Report: Feds “very concerned” with Indiana’s migrant program

Federal authorities came down hard on the Indiana Department of Education for its operation of the Migrant Education Program, an initiative aimed at making sure the children of migrant workers don’t fall behind as their families move from place to place.

A review of Indiana’s operation of the program suggests the state has failed to make effective use of millions of dollars intended to benefit migrant children. The review was conducted by the Office of Migrant Education in the U.S. Department of Education.

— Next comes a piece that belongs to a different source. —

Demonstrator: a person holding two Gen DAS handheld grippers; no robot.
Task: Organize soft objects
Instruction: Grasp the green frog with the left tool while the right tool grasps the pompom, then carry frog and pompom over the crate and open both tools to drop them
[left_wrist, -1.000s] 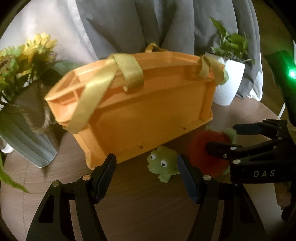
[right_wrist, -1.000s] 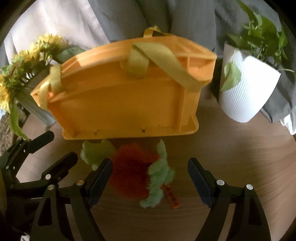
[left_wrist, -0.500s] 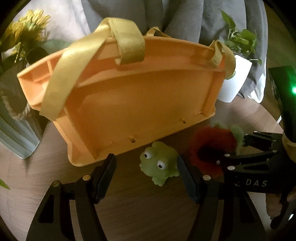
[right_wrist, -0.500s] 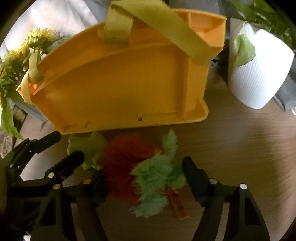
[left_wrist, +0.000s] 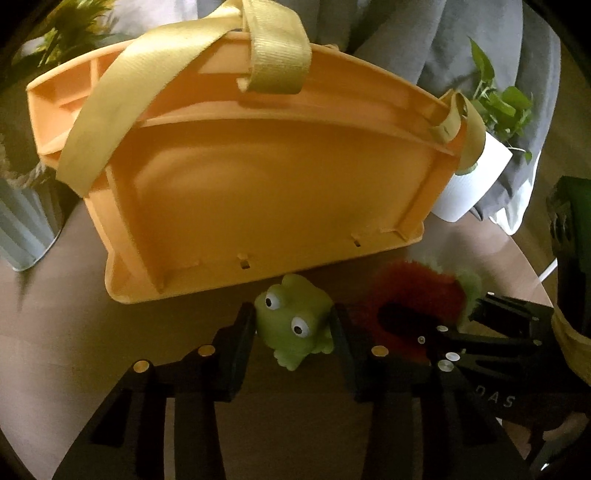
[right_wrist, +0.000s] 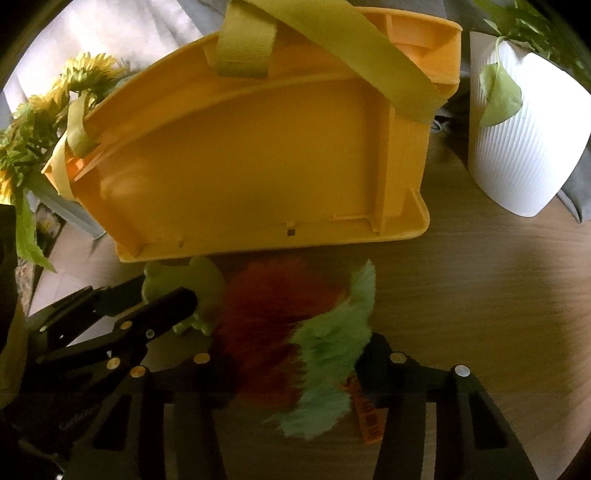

It says the department is “very concerned” with Indiana’s failure to comply with requirements of the program and its inability to make use of federal funds. As of this past fall, the state had not drawn down any of the money it received in fiscal year 2010 or 2011. It was still operating the program on money awarded in fiscal 2009, raising questions about whether it was providing services at a level expected.

And the funding has been significant. According to information from the U.S. Department of Education press office, Indiana has been awarded $23.4 million over the past four years to run the migrant program — $6.4 million in 2009, $5.7 million in 2010, $5.7 million in 2011 and $5.5 million in 2012.

Valerie Strauss of the Washington Post reported this news and provided a link to the federal review this month in her “Answer Sheet” column. Charles Wilson of the Associated Press in Indianapolis followed up this week.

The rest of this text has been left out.